In a preferred embodiment, the method further comprises repeating, at least once, the steps of obtaining, comparing and determining for the subject and comparing the values for the one or more parameters obtained during each iteration of the step of determining to provide an indication of the change in the health of the cardiovascular system of the subject over time.

According to a second aspect of the invention there is provided a system for use in assessing the health of a cardiovascular system of a subject that comprises a processor configured to receive a plurality of measurements of the heart rate and pulse arrival time of the subject obtained during a well-defined test procedure in which the subject performs exercises and rests, compare the measurements of the heart rate to the measurements of the pulse arrival time in the context of the test procedures and determine one or more parameters relating to the health status of the cardiovascular system of the subject from the comparison.

According to a third aspect of the invention there is provided a computer program product comprising computer readable code that is configured to cause a computer or processor to perform the method described above.

BRIEF DESCRIPTION OF THE DRAWINGS

Specific embodiments of the invention will now be described with reference to the following drawings, in which:

Fig. 1 is a block diagram illustrating the components of the system according to an embodiment of the invention

Fig. 2 is a drawing illustrating a subject wearing the system according to an embodiment of the invention;

Fig. 3 is a flow chart illustrating the operation of the system according to an embodiment of the invention;

Fig. 4 is a set of graphs illustrating changes in different cardiovascular system parameters over a number of activity and resting phases for a fit and healthy subject;

Fig. 5 is a set of graphs illustrating changes in different cardiovascular system parameters over a number of activity and resting phases for a healthy but unfit subject; Fig. 6 is a graph showing a plot of heart rate versus pulse arrival time for a fit subject;

Fig. 7 is a graph showing a plot of heart rate versus pulse arrival time for an unfit subject;

Fig. 8 is a graph showing the (normalized) plots of heart rate versus pulse arrival time for two subjects;

Fig. 9 is a flow chart illustrating the steps performed in step 103 of Figure 3 in a specific embodiment of the invention;

Fig. 10 is a graph illustrating a parameter that can be determined from the plot of heart rate versus pulse arrival time according to the invention;

Fig. 11 is a graph illustrating another parameter that can be determined from the plot of heart rate versus pulse arrival time according to the invention;

Fig. 12 is a graph illustrating yet another parameter that can be determined from the plot of heart rate versus pulse arrival time according to the invention;

Fig. 13 is a graph illustrating yet another parameter that can be determined from the plot of heart rate versus pulse arrival time according to the invention;

Fig. 14 is a graph illustrating yet another parameter that can be determined from the plot of heart rate versus pulse arrival time according to the invention; and

Fig. 15 is a graph illustrating yet another parameter that can be determined from the plot of heart rate versus pulse arrival time according to the invention.

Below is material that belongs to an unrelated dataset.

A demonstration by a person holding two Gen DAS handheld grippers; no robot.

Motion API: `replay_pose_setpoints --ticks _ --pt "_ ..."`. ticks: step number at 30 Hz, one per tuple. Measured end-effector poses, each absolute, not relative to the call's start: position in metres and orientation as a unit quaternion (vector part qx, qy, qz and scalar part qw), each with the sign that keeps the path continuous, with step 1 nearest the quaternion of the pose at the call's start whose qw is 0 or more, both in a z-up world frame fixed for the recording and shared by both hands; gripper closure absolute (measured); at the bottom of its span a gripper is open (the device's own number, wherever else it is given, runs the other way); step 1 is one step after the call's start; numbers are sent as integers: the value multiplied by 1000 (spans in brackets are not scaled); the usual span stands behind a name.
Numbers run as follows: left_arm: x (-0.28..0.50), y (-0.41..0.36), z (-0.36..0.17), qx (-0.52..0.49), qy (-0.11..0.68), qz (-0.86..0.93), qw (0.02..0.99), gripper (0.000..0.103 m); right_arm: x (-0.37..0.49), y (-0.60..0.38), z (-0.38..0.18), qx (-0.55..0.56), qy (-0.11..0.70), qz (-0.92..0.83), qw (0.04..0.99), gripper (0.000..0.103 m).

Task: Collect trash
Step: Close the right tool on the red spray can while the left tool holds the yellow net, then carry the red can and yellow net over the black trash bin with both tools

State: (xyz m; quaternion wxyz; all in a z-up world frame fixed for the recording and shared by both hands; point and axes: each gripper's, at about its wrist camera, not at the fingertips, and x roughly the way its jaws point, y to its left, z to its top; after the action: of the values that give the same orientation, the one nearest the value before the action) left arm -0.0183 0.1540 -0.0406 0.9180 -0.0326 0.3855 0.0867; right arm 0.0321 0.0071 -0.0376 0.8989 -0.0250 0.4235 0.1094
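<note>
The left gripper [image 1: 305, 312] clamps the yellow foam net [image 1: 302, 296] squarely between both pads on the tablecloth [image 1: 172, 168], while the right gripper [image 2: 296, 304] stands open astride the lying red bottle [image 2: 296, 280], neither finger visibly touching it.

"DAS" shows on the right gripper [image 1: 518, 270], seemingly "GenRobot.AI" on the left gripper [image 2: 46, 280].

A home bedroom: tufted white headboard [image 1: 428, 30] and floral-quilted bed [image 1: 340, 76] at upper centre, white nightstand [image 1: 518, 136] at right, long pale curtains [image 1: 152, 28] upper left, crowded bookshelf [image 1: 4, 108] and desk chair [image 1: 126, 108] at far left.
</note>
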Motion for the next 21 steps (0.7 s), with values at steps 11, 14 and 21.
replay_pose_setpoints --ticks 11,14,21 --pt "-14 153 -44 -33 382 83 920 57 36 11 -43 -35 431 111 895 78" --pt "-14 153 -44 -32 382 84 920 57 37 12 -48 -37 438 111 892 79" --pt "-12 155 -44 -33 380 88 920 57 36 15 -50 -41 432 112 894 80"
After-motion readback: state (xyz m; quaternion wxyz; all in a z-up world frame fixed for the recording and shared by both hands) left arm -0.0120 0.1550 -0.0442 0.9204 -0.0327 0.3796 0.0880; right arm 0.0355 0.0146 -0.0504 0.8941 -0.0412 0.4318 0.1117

DETAILED DESCRIPTION OF THE PREFERRED EMBODIMENTS

A system 2 according to an embodiment of the invention is illustrated in

Figure 1. In order to monitor or assess the cardiovascular system of a subject, the system 2 comprises one or more sensors 4, 6 that are worn or carried on the body of the subject and that provide measurements of the heart rate (HR) and pulse arrival time (PAT) during physical activities of the subject over time. The measurements from the one or more sensors

4, 6 are provided to a processor 8 where they are analyzed and used to determine one or more parameters relating to the cardiovascular system of the subject.

In particular, in this illustrated embodiment, the system 2 comprises a heart rate sensor 4 and a sensor 6 for use in providing measurements of the pulse arrival time.

Heart rate sensors 4 and pulse arrival time sensors 6 are known in the art and will not be described in detail herein. Nevertheless, in a preferred embodiment of the invention, the heart rate sensor 4 comprises an ECG sensor having one or more electrodes that are used to measure the electrical activity of the heart muscle, and the sensor 6 comprises, for example, a

photoplethysmogram (PPG) sensor that measures arterial blood volume changes, or a piezo- electric sensor that measures vibrations due to passing pulse pressure waves.

As known, the pulse arrival time can be determined by the processor 8 as the time interval between the R-peak in measurements from the ECG sensor 4 and a passing pulse in an artery at a certain body position (for example the arm or leg) as measured by the sensor 6. The pulse arrival time is sensitive to stroke volume (cardiac output), peripheral resistance and blood pressure changes.

After determining the parameter or parameters that relate to the health and training status of the cardiovascular system of the subject from the sensor measurements, the processor 8 may provide the result or other feedback derived from the result to the subject on a display screen of the system 2 (not shown in Figure 1), store the result in a memory (also not shown in Figure 1) for later review by the subject or a healthcare professional and/or transmit the result to a remote monitoring station via wired or wireless means (also not shown in Figure 1) for review by a healthcare professional.

The feedback provided to the subject or healthcare professional can include the parameters obtained from the measurements of the heart rate and pulse arrival time, an indication or alarm that a threshold heart rate and/or pulse arrival time has been achieved or exceeded, instructions relating to the exercise or activity to be completed by the subject, etc. The feedback can be provided visually, audibly and/or through tactile means (such as vibration).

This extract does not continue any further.